In the previous post (Language Identification is difficult) I highlighted how difficult it could be to identify a language. Yet Google does it somehow: it has over 160 domains, and Google allows restricting user results to pages in 117 languages, so “somehow” it must be able to “understand” into which languages these pages must be. Based on the literature and the hints found in places such as Google’s Webmaster Central, search engines seem to use a variety of methods to detect the language of your web pages.

Meta-tag.

Ok, Google ignores this, but other search engines (such as Yahoo!) will recognize  the <meta http-equiv=”Content-Language” content=”en” /> meta-tag as an important input for language indication.

Dictionary methods.

Basically this consists in building a list of commonly found words (usually stop words such as “the”) in languages and scanning unknown texts for those words, and assigning a language to them based on those words.  A simple algorithm that identified that a high percentage of the total words in a text were in the dictionary for a specific language would be a strong argument towards assigning that language to the page.

Probabilistic methods.

Now, I read recently an interesting article at SEO by the Sea about how search engines know the language of a query. Ok, so strictly speaking it does not speak about the identification of the language in web pages, but the basic problem is the same. Moreover, the article mentioned four Google patents which hinted to the fact that Google might be using some kind of artificial intelligence and/or statistical method to identify the language of the text. And in an article in the Official Google Blog they actually mention the use of artificial intelligence. Google’s language detection tool seems also to point out in the direction of probabilistic methods.

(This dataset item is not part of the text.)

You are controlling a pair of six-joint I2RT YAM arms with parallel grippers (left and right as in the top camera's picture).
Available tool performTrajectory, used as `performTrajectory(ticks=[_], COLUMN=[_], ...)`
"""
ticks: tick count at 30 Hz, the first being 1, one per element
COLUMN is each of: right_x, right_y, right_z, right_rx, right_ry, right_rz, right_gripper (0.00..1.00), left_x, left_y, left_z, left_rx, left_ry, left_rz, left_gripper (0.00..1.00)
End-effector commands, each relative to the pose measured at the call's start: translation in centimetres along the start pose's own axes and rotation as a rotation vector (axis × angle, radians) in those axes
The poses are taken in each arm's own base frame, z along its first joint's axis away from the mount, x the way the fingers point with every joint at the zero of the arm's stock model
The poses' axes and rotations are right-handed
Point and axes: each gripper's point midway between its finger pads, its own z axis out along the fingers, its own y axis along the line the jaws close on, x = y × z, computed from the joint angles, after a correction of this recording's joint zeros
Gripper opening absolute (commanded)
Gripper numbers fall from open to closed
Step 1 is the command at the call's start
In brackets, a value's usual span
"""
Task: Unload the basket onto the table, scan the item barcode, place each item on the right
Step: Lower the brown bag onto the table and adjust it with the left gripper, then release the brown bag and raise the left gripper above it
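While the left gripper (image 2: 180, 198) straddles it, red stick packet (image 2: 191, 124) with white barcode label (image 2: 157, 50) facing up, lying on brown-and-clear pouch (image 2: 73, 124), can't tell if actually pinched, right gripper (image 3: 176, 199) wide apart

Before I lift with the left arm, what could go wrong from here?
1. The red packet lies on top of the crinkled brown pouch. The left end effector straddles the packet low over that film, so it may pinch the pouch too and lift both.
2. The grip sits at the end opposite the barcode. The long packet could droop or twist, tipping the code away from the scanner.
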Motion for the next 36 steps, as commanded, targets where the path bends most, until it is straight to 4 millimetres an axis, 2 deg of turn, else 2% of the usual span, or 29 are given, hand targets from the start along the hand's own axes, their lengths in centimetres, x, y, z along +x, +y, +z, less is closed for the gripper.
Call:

Thus, Google could compute the probabilities of all those words appearing on the page for the different languages, and use artificial intelligence and/or machine learning to predict the most likely language. Combining this with character mapping (maps of characters more unique to certain languages than others) this could provide a very high probability of identification.

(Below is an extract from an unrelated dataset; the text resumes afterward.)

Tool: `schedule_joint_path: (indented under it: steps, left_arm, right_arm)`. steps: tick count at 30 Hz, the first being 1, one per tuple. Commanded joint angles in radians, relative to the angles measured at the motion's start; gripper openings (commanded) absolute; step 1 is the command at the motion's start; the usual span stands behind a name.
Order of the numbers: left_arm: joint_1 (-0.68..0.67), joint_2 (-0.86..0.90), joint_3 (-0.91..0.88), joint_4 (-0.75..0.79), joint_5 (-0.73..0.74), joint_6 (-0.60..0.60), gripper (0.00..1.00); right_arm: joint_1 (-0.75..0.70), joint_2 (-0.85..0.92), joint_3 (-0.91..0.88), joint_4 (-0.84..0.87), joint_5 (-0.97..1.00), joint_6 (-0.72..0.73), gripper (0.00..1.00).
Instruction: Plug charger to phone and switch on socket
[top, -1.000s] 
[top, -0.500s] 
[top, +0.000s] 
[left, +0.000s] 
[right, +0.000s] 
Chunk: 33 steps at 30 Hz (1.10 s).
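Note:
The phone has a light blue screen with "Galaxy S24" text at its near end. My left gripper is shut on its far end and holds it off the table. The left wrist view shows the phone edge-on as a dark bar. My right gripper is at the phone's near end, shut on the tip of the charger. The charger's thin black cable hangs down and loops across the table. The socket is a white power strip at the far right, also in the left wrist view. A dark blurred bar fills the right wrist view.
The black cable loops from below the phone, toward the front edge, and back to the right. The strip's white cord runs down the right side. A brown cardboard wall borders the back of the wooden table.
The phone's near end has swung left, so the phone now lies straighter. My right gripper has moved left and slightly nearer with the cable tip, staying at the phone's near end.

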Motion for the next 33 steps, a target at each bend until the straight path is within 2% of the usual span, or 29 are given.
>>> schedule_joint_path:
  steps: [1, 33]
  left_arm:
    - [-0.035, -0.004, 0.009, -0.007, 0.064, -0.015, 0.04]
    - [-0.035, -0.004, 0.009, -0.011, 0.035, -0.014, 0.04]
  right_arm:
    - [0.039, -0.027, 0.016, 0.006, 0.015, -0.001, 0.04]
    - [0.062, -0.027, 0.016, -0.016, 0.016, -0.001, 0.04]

Personally, I strongly doubt that the whole page is scanned this way (the required computing power for the calculation of billions of pages would be immense), but using a subsegment of the pages or an incremental scanning approach would be reasonable. Some research points out that a sample between 400 and 600 characters should be sufficient to identify a language, so why spend more effort on it?

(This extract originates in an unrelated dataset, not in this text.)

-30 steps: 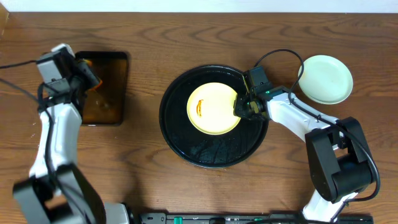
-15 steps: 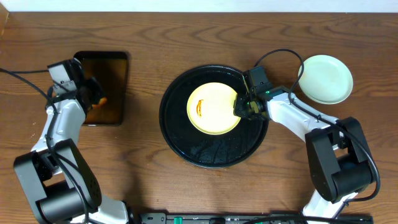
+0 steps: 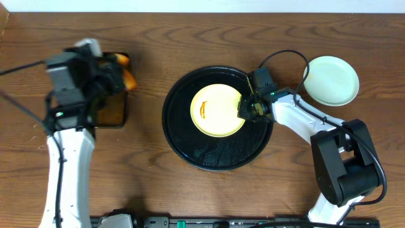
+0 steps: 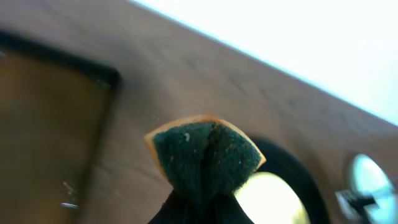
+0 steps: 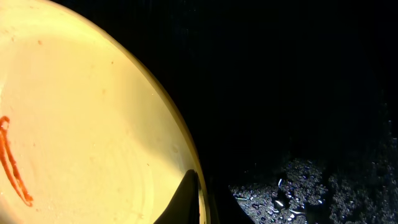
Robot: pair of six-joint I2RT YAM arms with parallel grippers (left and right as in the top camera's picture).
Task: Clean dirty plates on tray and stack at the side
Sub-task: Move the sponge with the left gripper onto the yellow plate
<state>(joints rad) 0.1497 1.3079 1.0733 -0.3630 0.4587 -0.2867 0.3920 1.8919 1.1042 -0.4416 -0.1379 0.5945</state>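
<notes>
A pale yellow plate (image 3: 216,110) with an orange-brown smear lies in the large round black tray (image 3: 190,142). My right gripper (image 3: 247,109) is shut on the plate's right rim; the right wrist view shows the rim (image 5: 180,140) between the fingers (image 5: 200,199). A pale mint-green plate (image 3: 331,80) sits on the table at the far right. My left gripper (image 3: 120,76) is raised above the table and shut on a folded sponge (image 4: 205,152), green scouring face up with an orange edge. No other plate is in view.
A small rectangular black tray (image 3: 107,107) with brownish liquid sits at the left, partly under my left arm. The round tray's floor is wet with droplets (image 5: 298,186). The table's far edge meets a white wall (image 4: 298,31).
My left arm has lifted out of the rectangular tray and swung right with the sponge. The right gripper and the yellow plate have not moved.
</notes>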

For those interested in exploring this method, I found an interesting example of probabilistic language determination and training with Lingpipe, a toolkit for processing text using computational linguistics.

Geo-location.

At least Google considers Geo-location a factor for language detection. When you think about it, if you find that a page indicates a geo-location then that particular page is probably in the local language. A site offering services in Paris is likely to be in French, a page offering services in New York is likely to be in English. This is obviously not always 100% true – if the page is that of an hotel, chances are that it also has an English version, even if located in Paris.

Incoming links.

I noticed an interesting discussion at the Google Webmaster Central help forum about a site that was in English but was treated as Chinese. The ONLY relationship of the guy whose page was mistakenly taken as Chinese was that he had a lot of incoming links from Chinese pages. Thus, we can safely assume that the language of incoming links –which Google knows, after all– might be a factor in language detection. There are a few hints to this in Google’s Webmaster Central, but nothing all too obvious. It seems logical; it is unlikely that people link to pages in a different language.

Outgoing links.

Katia Hayati (Ref. [3] in the first post of the series) highlighted that in the tested sample of web pages roughly 95% of all outgoing links were written in the same language. Again, this makes sense, people link to what they understand. Now, I could not find anywhere even a hint that outgoing links are used by search engines for language recognition, but I personally would not discard it.

Conclusion.

Unfortunately, the search engines themselves have not published exactly a wealth of information about how they detect the language of web pages. In the Official Google Blog you can find some information about voice recognition and how they detect the language of queries, but hardly anything about how they detect the language of the web pages themselves. Based on my research, my best guess is that less sophisticated engines will go for the dictionary method and more sophisticated engines will go for probabilistic methods (and hence artificial intelligence), with character mapping, geo-location and link language as complementary information for those cases where there are doubts. Less sophisticated search engines –and possibly also some of the major ones, except Google– will also consider code-level language information, either as the main criterion or as complementary information.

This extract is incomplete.